*YOUR ASSIGNMENT*.
Leaving out the pictures, please reproduce exactly and only the lines from the one that contains "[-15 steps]" through the last line below.

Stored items
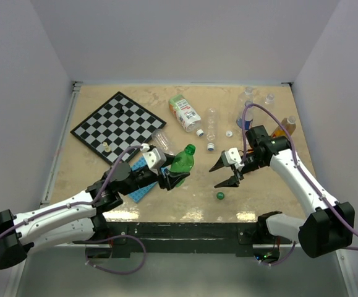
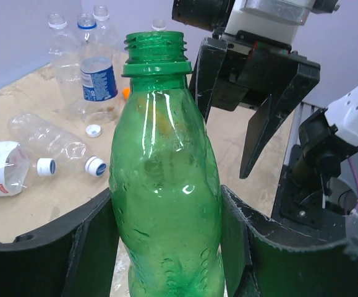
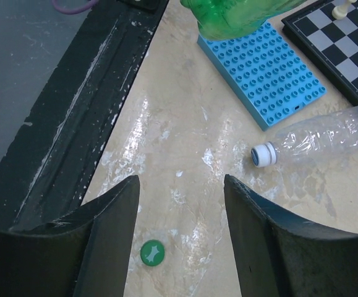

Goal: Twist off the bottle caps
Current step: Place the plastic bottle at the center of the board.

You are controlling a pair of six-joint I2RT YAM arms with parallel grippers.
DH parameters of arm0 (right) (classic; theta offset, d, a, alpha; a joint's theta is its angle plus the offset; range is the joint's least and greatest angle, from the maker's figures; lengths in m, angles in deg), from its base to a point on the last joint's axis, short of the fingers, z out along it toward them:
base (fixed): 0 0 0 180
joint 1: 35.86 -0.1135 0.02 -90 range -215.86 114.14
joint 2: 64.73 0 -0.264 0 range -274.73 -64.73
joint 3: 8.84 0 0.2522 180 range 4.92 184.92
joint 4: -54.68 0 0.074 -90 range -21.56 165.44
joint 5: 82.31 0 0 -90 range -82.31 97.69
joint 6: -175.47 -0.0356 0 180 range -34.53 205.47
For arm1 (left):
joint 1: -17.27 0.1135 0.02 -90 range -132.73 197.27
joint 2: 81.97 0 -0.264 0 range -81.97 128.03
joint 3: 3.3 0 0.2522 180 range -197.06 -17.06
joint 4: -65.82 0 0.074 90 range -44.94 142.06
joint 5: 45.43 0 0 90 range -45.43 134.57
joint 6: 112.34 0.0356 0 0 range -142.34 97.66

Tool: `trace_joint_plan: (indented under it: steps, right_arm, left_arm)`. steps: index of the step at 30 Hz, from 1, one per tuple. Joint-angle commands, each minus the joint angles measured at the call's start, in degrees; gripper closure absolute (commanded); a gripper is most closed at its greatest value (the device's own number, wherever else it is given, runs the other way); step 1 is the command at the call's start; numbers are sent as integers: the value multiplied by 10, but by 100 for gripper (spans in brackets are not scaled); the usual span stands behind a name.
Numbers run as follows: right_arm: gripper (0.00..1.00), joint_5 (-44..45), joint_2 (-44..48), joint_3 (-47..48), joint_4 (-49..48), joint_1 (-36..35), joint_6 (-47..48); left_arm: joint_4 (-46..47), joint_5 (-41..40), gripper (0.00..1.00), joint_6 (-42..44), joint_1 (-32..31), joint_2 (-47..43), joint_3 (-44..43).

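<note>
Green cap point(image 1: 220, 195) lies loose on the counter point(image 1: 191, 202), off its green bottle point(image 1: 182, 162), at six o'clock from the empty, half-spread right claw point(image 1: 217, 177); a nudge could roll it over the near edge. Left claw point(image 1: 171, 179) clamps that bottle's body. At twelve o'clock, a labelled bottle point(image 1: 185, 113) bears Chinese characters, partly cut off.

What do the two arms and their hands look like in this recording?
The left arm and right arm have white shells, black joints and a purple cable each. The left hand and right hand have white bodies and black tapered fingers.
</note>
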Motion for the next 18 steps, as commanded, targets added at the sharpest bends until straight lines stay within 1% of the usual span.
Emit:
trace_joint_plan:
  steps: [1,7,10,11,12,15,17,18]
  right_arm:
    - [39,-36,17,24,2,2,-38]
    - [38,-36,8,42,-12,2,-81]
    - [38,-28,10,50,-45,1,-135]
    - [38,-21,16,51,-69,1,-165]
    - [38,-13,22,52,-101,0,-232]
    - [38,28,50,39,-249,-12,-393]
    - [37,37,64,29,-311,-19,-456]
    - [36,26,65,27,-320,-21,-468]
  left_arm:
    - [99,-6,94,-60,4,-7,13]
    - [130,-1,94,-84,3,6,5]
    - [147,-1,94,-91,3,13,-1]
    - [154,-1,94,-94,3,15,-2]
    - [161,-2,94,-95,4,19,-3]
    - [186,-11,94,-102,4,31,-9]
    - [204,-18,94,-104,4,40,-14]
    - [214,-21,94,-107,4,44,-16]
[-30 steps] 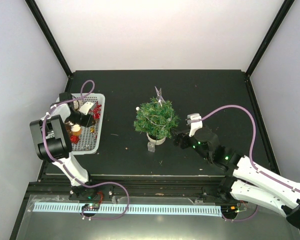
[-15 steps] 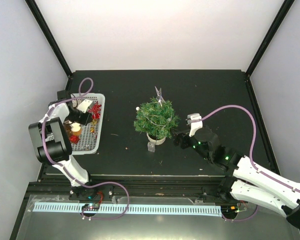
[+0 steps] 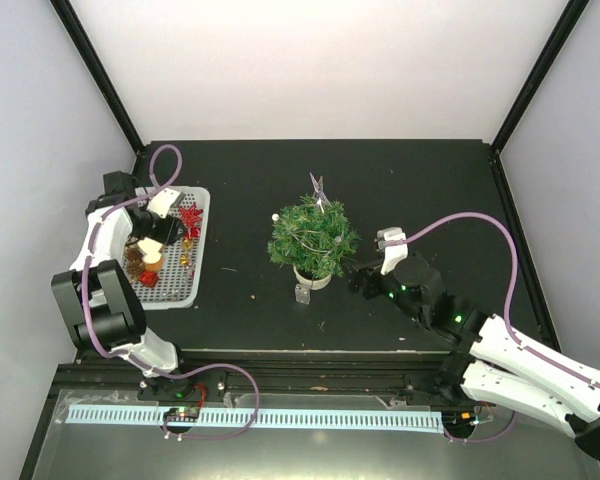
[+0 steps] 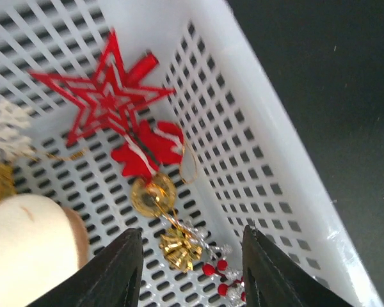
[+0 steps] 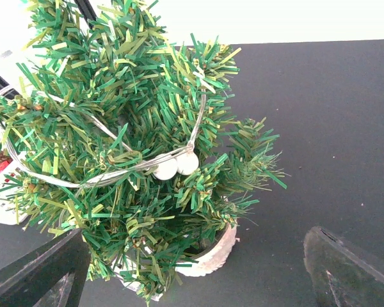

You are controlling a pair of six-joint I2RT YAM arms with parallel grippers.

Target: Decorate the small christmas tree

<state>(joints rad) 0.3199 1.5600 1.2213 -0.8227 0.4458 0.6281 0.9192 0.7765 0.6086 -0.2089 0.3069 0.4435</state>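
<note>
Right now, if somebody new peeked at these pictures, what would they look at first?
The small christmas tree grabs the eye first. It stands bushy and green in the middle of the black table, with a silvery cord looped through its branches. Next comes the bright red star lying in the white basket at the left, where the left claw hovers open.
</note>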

*YOUR SOLUTION*.
[-15 steps] 
[+0 steps] 
[+0 steps] 
[+0 steps] 

You are controlling a pair of six-joint I2RT YAM arms with parallel grippers.

Target: Decorate the small christmas tree

<state>(joints rad) 0.3199 1.5600 1.2213 -0.8227 0.4458 0.6281 0.9192 0.7765 0.6086 -0.2089 0.3069 0.4435</state>
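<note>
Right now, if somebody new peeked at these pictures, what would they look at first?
The small christmas tree grabs the eye first. It stands bushy and green in the middle of the black table, with a silvery cord looped through its branches. Next comes the bright red star lying in the white basket at the left, where the left claw hovers open.
</note>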

The output above is complete.